Dataset records
■ ■ ■ ■ ■ ■ ■
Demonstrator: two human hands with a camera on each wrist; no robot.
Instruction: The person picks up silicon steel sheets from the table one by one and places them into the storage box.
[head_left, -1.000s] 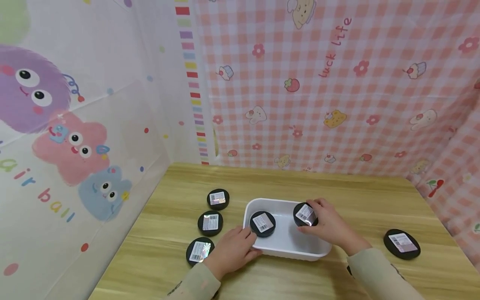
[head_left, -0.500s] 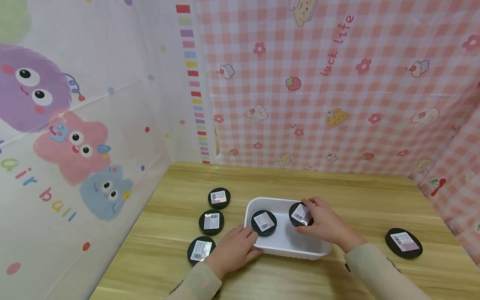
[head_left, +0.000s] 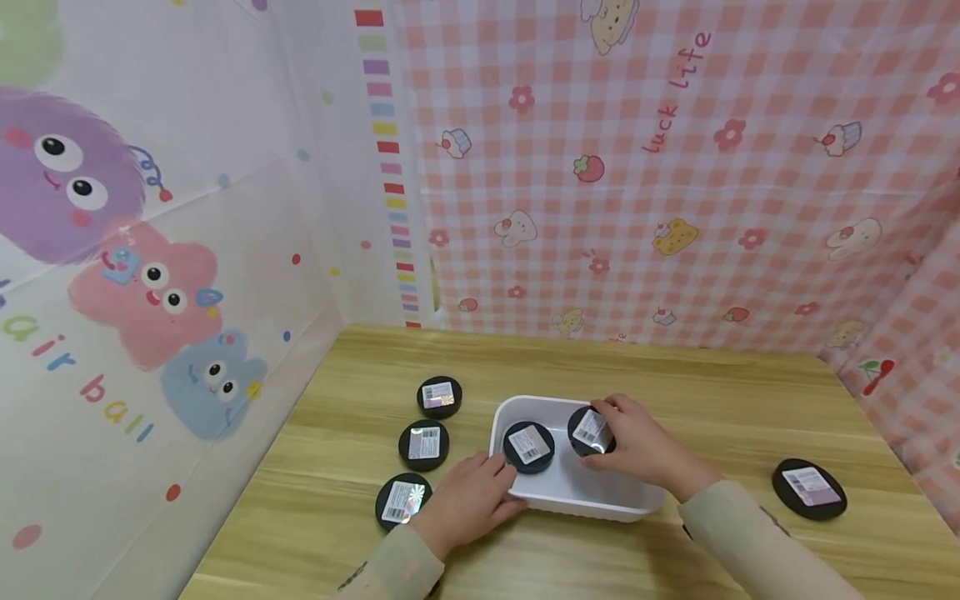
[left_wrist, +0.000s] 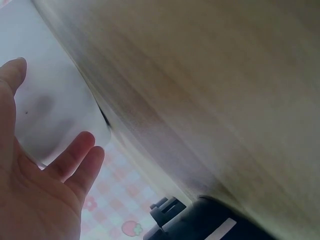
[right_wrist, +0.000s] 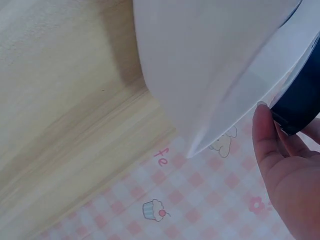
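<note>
Left hand (head_left: pixel 472 500) and right hand (head_left: pixel 641 442) are apart, each gripping something: the left pinches the near left corner of a white tray (head_left: pixel 577 507), fingers over the rim and thumb outside, while the right pinches a held black disc (head_left: pixel 591 432) by its right side, thumb toward the near side and fingers toward the far side. The relation that counts is held disc to tray: the disc is over the tray's middle, label up and somewhat tilted, close to rim height in the right wrist view; whether it touches the tray floor I cannot tell. Being round, it has no long axis; the tray's own runs roughly along the far edge of the desk (head_left: pixel 570 562). The right hand is the nearer to this disc, coming in from the right.

Inside the tray, a lying disc (head_left: pixel 529 447) sits label up at the left end, nearest the left hand, with a narrow gap between it and the held one. Outside, between tray and the desk's left edge, a far disc (head_left: pixel 439 397), a middle disc (head_left: pixel 423 445) and a near disc (head_left: pixel 402 502) form a row, the last partly hidden by the left arm. A lone disc (head_left: pixel 809 489) lies well apart, toward the desk's right edge
</note>
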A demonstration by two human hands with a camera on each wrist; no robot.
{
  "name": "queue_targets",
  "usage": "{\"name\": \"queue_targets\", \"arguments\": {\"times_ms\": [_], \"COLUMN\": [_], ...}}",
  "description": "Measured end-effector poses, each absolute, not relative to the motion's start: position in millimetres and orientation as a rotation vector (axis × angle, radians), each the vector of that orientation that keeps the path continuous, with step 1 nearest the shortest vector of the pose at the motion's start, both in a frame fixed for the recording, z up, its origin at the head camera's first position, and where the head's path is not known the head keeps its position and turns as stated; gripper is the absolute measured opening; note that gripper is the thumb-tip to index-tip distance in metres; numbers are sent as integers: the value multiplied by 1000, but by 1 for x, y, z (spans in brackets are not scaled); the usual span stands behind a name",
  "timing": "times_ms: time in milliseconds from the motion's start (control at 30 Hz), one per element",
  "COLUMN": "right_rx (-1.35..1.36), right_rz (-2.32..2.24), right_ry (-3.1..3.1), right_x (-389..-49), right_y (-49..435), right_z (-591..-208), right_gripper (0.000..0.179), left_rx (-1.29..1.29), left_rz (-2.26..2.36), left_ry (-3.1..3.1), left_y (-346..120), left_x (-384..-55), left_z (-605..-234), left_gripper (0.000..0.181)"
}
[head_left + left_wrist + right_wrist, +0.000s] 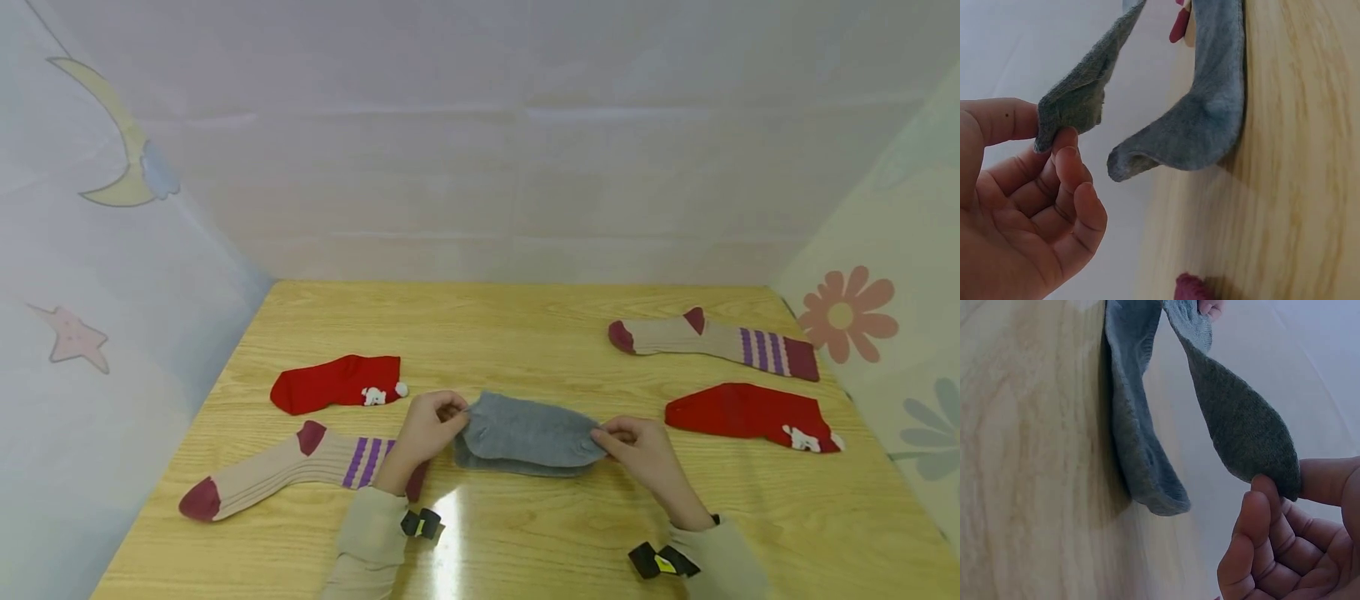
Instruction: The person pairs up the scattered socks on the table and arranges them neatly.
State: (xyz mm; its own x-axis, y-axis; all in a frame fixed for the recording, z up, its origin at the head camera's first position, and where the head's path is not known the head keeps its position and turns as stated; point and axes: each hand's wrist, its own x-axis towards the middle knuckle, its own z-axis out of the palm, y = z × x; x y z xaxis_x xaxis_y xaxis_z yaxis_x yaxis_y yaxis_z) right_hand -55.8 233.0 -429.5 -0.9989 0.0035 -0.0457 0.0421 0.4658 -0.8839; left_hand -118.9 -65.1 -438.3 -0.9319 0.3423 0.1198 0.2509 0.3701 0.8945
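Left hand, right hand pinch upper gray sock, frame's lower centre, above lower gray sock; likely stacking; next needs level lowering

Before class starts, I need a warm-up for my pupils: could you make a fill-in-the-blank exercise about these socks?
The left hand and right hand pinch exactly ____ of the two gray socks.
The stripes on the beige socks are ____.
The pompoms on the red socks are ____.

Missing words: one; purple; white.

Gray socks, red socks, striped socks: two each.
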Motion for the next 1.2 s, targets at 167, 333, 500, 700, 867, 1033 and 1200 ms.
{"name": "queue_targets", "arguments": {"times_ms": [167,333,500,700,867,1033,1200], "right_rx": [23,1,-10,1,-35,-67,-103], "right_rz": [-1554,-1510,-1483,-1404,-1313,-1206,-1128], "right_ry": [2651,2667,2675,2694,2745,2808,2824], "right_x": [-58,-60,-60,-62,-64,-67,-68], "right_y": [231,229,226,223,223,224,225], "right_z": [-435,-440,-440,-440,-442,-444,-446], "right_gripper": [14,13,13,12,11,9,8], "left_rx": [556,545,530,544,575,596,593], "left_rz": [1576,1545,1523,1492,1333,1193,1096], "left_ry": [2536,2541,2544,2571,2677,2752,2786], "left_y": [-67,-68,-69,-70,-69,-67,-66], "left_x": [-118,-118,-118,-118,-117,-116,-116], "left_z": [-440,-440,-443,-448,-448,-446,-447], "left_gripper": [5,5,5,9,7,4,2]}}
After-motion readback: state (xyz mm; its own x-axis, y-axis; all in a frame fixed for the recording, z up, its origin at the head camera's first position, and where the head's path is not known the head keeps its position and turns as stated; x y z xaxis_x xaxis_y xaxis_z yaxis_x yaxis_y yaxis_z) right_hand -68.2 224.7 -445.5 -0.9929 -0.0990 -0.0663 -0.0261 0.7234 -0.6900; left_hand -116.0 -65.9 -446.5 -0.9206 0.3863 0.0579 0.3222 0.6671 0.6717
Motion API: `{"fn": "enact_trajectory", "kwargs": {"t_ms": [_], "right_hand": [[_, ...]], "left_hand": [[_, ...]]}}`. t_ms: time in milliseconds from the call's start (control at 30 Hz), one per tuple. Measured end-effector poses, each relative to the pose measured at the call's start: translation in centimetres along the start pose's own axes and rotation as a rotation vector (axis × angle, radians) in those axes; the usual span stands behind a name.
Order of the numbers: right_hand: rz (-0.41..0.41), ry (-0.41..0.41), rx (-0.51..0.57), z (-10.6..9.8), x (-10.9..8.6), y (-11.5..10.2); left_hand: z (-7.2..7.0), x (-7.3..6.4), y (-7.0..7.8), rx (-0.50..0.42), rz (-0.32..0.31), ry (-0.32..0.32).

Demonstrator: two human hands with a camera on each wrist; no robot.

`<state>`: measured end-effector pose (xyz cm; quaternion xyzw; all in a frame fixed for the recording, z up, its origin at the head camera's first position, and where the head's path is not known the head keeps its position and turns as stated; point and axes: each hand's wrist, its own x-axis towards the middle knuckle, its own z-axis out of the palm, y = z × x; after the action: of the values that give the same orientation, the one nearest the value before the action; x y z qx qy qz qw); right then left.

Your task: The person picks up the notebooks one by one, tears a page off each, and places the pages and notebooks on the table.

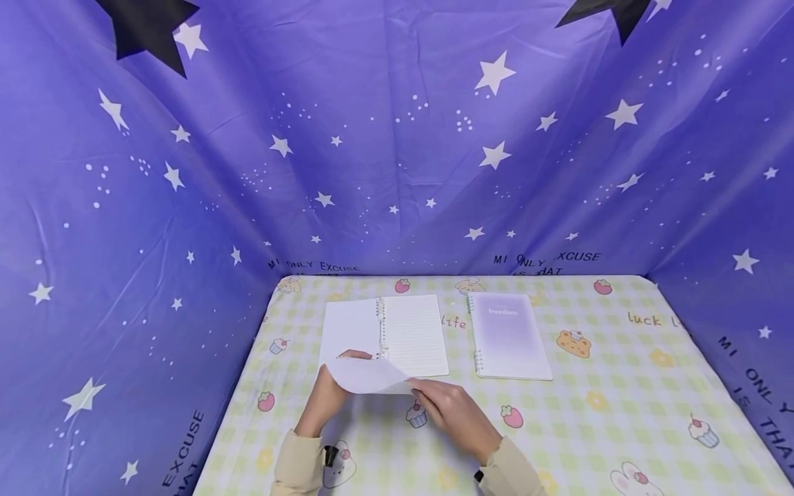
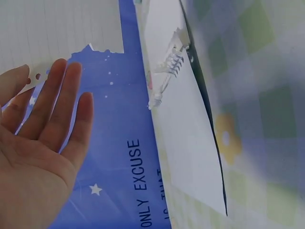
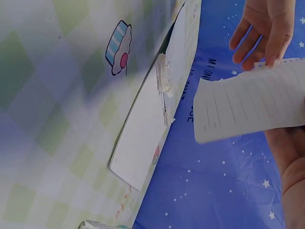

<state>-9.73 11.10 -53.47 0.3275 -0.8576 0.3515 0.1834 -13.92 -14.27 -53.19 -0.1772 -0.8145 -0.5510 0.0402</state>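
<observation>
A loose lined sheet of paper (image 1: pixel 369 375) is held up, bowed, in front of an open ring binder notebook (image 1: pixel 417 334). My left hand (image 1: pixel 331 394) pinches the punched edge between thumb and index finger, its other fingers spread; the holes of the sheet (image 2: pixel 62 31) show in the left wrist view. The opposite end is gripped by my right hand (image 1: pixel 457 413), whose fingertips are partly hidden behind the paper. In the right wrist view the ruled side of the sheet (image 3: pixel 250 105) faces the camera. Lined pages lie on the notebook's right half; its left half is plain white.
A closed purple-white notebook (image 1: pixel 511 341) marked "freedom" lies to the right of the open one. Both rest on a table with a green checked cloth (image 1: pixel 608 427). Purple star-printed curtains (image 1: pixel 397 138) hang around the back and sides.
</observation>
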Motion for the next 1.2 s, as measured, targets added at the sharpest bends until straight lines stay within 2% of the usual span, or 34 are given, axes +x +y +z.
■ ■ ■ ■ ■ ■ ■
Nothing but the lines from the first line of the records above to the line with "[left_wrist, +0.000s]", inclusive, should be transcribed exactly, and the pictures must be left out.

Demonstrator: two human hands with a camera on each wrist; no robot.
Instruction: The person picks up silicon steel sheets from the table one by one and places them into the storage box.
[head_left, -1.000s] 
[head_left, -0.500s] 
[head_left, +0.000s] 
[left_wrist, +0.000s] 

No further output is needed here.